If your know your workload you could tune the weight. Additionaly you
could tune the softirq using nice.
> Second, at 10Mbps and 100Mbps, modern processors are just too fast for the
> network. The NAPI polling loop runs so much quicker than the wire speed
> that only one or two packets are processed per softirq -- which
> effectively puts the adapter back in interrupt mode. Because of this, you
> can easily bog down a very fast box with relatively slow traffic, just due
> to the massive number of interrupts generated.
Massive is an overstatement. The issue is really IO. If you process one
packet in each interupt then NAPI does add extra IO costs at "low"
Note that this is also a known issue - reference the threads from waay
back from people like Manfred Spraul and recently from the SGI folks.
IO unfortunately hasnt kept up with CPU speeds; hardware vendors such as
your company have been busy making processors faster but forgetting
about IO and RAM latencies. PCI-E seems promising from what i have
heard, interim PCI-E bridging to PCI-X is form what i have heard on its
IO performance worse.
> My original post (and patch) were to address the first issue. By using
> the shift value on the quota, I effectively lowered the weight for every
> driver in the system. Stephen sent out a patch that allowed you to
> adjust each driver's weight individually. My testing has shown that, as
> expected, you can achieve the same performance gain either way.

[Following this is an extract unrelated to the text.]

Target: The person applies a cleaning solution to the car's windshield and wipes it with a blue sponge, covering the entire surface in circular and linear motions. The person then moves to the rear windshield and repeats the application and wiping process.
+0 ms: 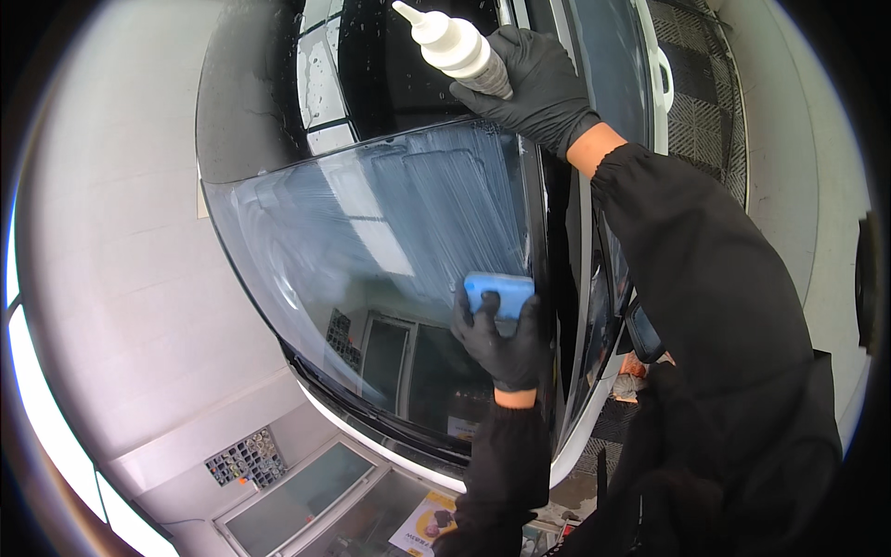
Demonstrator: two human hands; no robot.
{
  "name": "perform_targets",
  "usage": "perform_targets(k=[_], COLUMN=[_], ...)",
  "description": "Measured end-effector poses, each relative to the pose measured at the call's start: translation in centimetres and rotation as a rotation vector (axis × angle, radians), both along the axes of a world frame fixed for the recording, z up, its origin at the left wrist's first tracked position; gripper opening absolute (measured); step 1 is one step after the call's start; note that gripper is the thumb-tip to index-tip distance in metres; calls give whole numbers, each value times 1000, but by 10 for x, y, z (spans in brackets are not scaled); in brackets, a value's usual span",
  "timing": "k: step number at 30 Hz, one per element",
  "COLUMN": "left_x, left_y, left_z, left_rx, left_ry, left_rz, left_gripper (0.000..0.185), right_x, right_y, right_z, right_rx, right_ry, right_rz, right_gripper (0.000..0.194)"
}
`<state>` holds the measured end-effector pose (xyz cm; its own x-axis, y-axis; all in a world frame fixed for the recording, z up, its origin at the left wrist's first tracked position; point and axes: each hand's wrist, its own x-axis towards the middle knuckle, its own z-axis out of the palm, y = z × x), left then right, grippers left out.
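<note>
My left hand (pixel 495 344), in a black glove, presses a blue sponge (pixel 501 294) against the windshield (pixel 313 244) of a white car, close to the pillar (pixel 550 292) at its right side. Whitish streaks and haze cover much of the glass above and left of the sponge; lower down, the glass reflects the room more clearly. Also gloved in black, my right hand (pixel 539 87) grips a white squeeze bottle (pixel 456 49) over the front of the black roof (pixel 397 69). The bottle tilts with its pointed nozzle toward the upper left. Water drops dot the roof.
Wiper arms (pixel 369 411) lie along the windshield's base. A side mirror (pixel 644 331) sticks out below my right arm. Dark grid floor tiles (pixel 699 111) run beside the car. Beyond the hood are a glazed door (pixel 299 501), a wall rack (pixel 245 457) and a poster (pixel 426 523) bearing writing.
</note>
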<state>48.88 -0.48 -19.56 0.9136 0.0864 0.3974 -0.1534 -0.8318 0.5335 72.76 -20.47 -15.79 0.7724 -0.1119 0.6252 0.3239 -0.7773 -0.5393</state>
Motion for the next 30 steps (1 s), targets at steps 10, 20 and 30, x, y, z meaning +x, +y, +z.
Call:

Ok, glad to hear thats resolved.
> In a multiple-adapter environment, you need to adjust the weight of all
> drivers together to fix the dropped packets issue. Lowering the weight on
> one adapter won't help it if the other interfaces are still taking up a
> lot of time in their receive loops.
> My patch gave you one knob to twiddle that would correct this issue.
> Stephen's patch gave you one knob for each adapter, but now you need to
> twiddle them all to see any benefit.
> The second issue currently has no fix. What is needed is a way for the
> driver to request a delayed poll, possibly based on line speed. If we
> could wait, say, 8 packet times before polling, we could significantly
> reduce the number of interrupts the system has to deal with, at the cost
> of higher latency. We haven't had time to investigate this at all, but
> the need is clearly present -- we've had customer calls about this issue.
I can believe you (note it has to do with IO costs though) having seen
how horrific MMIO numbers are on faster processors. Talk to Jesse, he
has seen a little program from Lennert/Robert/Harald that does MMIO
It seems the trend is that as CPUs get faster, IO gets more expensive in
both cpu cycles as well as absolute time.
The solution to this issue is to be found in mitigation at the moment in
conjunction with NAPI.
The SGI folks have made some real progress with recent patches from
Davem and Michael Chan on tg3.
I have been experimenting with some patches but they introduce
unacceptable jitter in latency.
So lets summarize it this way: This is something that needs to be
resolved - but whatever solution needs to be generic.
> Either way, I think the netdev community needs to look critically at NAPI,
> and make some changes.
I think what you call as the second issue needs a solution. Mitigation
is the only generic solution at the moment.
> Network performance in 2.6.12-rcWhatever is
> pretty poor. 2.4.30 beats it handily, and it really shouldn't be that
Are you using NAPI as well on 2.4.30?